What is required
Within the material that follows, how many lines include the string "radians"? Answer with the number and nothing more.

= = = = = = =

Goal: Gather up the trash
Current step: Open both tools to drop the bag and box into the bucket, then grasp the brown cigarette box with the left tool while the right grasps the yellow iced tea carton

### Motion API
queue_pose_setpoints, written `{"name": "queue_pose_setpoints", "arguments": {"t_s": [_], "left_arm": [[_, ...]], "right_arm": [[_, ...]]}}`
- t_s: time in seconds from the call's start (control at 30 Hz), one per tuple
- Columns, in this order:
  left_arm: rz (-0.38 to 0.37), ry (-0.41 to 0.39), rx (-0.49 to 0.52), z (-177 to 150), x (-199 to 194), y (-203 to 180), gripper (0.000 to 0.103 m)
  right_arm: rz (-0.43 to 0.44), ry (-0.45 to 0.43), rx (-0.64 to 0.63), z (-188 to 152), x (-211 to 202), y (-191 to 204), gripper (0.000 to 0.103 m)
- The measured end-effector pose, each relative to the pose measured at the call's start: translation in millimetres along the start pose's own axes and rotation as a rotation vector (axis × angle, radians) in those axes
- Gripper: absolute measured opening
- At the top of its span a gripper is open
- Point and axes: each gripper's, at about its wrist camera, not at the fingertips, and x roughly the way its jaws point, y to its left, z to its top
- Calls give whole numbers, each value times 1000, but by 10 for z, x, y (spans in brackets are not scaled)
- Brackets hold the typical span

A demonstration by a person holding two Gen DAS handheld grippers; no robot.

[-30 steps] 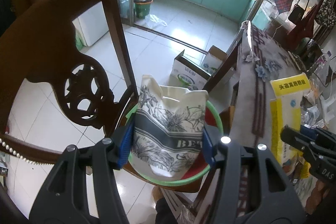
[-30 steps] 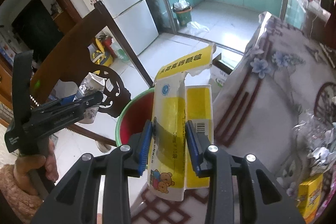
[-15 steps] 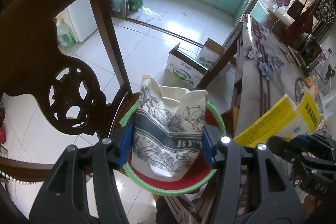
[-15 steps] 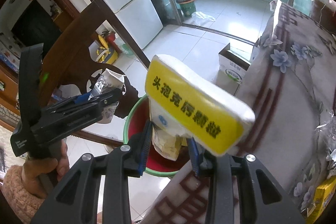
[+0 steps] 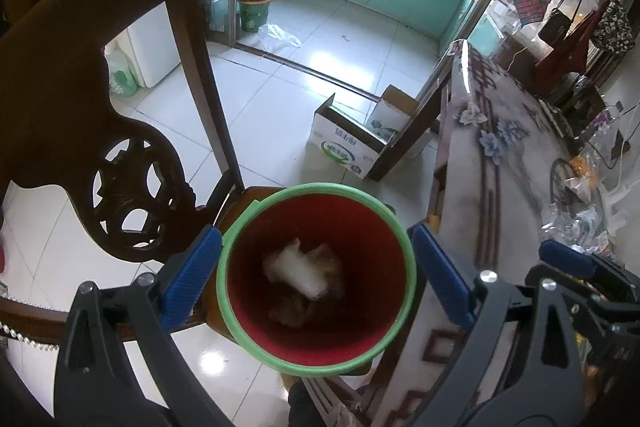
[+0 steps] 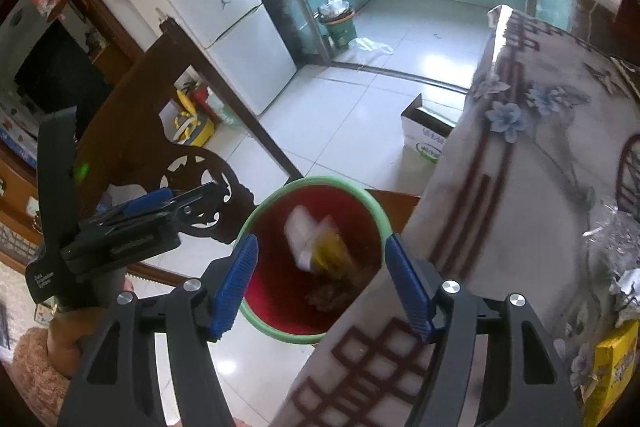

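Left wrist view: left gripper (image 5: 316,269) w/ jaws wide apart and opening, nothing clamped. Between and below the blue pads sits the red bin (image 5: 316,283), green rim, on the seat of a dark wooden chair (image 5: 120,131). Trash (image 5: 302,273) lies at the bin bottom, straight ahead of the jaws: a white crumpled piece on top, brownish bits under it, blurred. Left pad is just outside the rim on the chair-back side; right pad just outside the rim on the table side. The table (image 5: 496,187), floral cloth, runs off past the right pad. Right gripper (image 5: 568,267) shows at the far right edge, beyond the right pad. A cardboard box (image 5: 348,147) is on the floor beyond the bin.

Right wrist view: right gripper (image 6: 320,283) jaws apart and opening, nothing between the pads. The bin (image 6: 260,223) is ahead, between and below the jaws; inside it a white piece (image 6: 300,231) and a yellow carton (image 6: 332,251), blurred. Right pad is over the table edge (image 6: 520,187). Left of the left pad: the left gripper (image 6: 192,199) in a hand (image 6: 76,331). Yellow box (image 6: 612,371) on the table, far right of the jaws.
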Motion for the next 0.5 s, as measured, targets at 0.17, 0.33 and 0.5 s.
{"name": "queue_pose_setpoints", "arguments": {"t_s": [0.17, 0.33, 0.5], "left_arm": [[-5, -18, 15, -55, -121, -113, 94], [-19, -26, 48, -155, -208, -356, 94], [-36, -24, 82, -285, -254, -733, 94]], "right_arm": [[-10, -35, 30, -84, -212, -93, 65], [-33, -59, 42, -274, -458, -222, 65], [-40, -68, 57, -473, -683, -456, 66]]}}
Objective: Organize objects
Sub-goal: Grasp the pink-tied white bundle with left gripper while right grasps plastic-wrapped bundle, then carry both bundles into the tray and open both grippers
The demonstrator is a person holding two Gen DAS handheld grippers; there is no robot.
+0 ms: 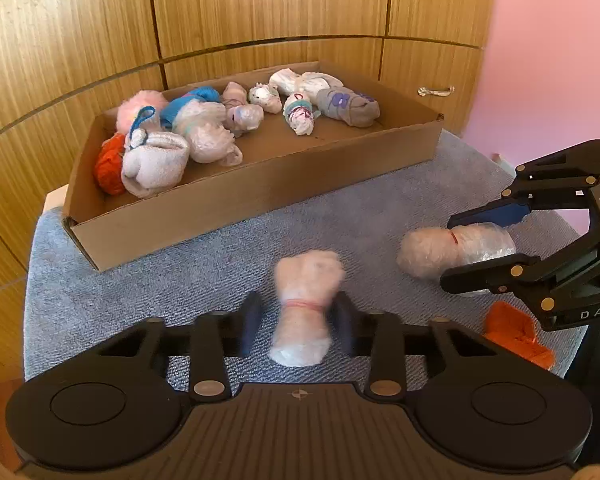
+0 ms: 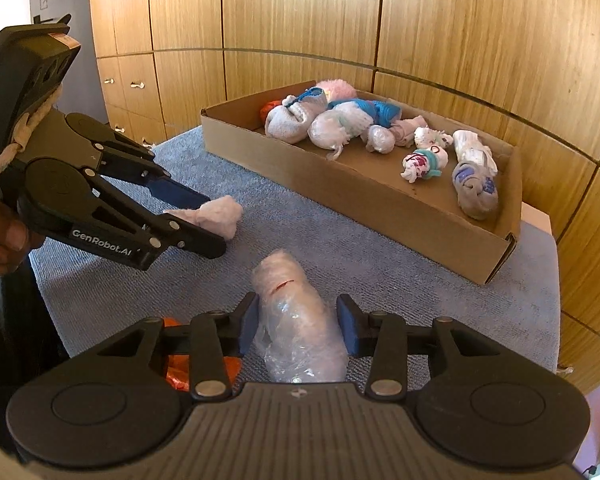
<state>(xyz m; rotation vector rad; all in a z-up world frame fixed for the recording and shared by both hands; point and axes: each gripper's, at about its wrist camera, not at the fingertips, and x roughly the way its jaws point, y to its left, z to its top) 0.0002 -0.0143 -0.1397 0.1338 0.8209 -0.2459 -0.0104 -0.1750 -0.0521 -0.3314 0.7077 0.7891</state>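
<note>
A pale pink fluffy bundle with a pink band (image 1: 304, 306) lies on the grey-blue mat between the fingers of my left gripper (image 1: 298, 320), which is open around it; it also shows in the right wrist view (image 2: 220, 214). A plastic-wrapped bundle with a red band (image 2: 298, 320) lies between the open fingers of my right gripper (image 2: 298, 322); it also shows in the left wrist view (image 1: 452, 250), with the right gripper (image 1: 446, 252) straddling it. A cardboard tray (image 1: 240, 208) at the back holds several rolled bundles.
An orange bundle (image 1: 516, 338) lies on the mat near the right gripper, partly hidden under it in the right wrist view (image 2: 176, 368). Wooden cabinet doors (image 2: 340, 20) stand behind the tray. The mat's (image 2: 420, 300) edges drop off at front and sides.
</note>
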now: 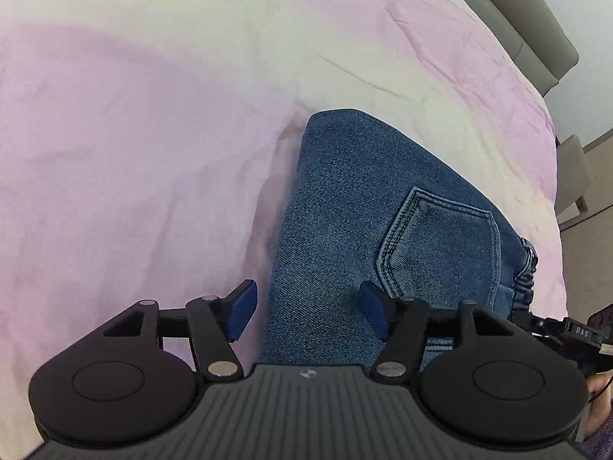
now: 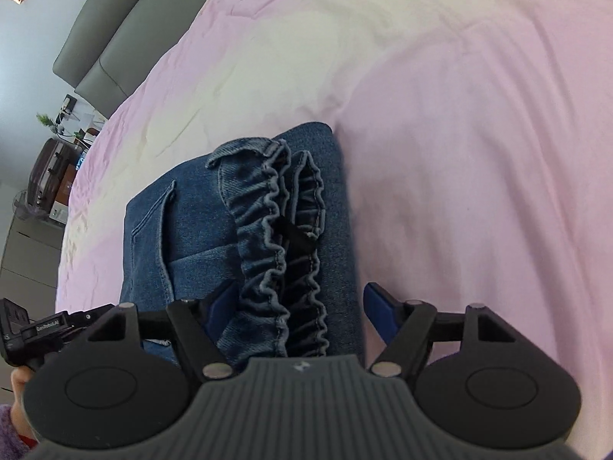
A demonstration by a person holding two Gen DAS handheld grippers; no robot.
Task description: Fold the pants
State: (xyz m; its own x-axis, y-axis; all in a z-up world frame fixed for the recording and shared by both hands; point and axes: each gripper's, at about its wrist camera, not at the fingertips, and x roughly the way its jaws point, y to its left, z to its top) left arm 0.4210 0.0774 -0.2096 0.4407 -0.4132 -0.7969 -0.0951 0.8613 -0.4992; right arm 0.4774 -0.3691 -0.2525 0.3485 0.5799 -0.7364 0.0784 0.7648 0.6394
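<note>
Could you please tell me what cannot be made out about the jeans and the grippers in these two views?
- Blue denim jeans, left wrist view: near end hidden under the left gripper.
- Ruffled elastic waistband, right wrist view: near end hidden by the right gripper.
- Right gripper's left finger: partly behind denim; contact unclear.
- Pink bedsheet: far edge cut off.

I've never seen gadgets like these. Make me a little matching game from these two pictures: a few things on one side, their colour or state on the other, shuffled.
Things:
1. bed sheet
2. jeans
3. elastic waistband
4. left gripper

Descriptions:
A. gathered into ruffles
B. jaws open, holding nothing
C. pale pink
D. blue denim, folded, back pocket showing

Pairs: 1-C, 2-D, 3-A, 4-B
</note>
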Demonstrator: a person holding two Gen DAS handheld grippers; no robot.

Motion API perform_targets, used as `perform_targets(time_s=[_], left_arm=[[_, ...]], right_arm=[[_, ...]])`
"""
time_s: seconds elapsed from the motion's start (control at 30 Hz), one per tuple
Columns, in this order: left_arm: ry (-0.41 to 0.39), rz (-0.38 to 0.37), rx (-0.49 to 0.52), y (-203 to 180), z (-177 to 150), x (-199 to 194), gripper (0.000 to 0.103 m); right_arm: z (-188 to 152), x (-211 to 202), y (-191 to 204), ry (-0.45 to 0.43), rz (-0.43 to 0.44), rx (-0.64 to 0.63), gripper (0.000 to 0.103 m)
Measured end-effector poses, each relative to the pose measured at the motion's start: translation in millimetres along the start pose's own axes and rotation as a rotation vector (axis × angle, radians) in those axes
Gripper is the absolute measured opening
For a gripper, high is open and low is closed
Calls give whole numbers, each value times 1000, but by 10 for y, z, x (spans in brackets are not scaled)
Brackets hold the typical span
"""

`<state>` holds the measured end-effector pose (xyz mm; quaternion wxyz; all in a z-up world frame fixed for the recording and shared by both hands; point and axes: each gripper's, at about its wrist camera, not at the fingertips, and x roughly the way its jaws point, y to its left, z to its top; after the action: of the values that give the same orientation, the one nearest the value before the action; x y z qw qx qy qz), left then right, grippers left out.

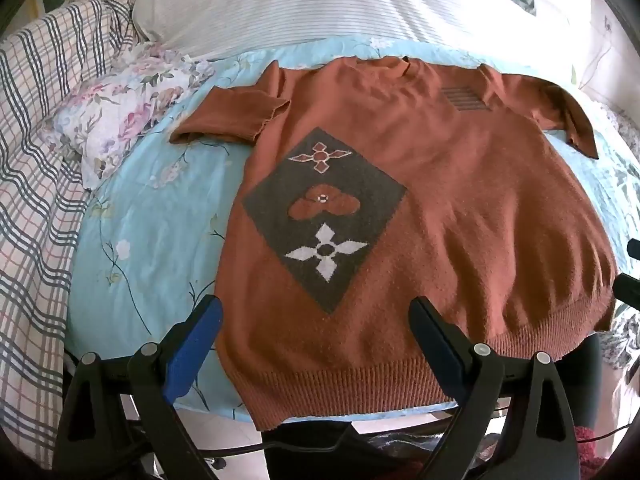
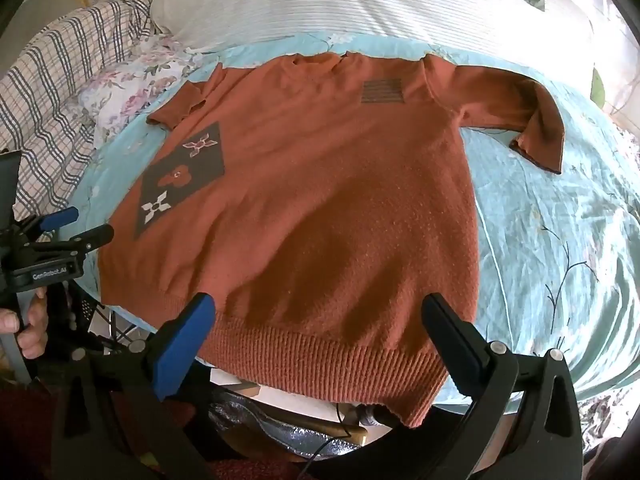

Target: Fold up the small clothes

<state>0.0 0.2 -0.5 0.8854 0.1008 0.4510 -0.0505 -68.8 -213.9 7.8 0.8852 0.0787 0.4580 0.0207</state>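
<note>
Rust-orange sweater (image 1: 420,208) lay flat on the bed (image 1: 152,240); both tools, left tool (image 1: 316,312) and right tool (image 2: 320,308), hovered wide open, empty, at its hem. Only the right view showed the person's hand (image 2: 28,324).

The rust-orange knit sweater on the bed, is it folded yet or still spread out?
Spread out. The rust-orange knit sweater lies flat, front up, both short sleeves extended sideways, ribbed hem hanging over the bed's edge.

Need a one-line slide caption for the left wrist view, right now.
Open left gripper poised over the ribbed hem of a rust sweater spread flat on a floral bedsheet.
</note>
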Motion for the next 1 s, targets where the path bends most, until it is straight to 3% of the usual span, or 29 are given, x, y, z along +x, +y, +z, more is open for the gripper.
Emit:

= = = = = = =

Written response
2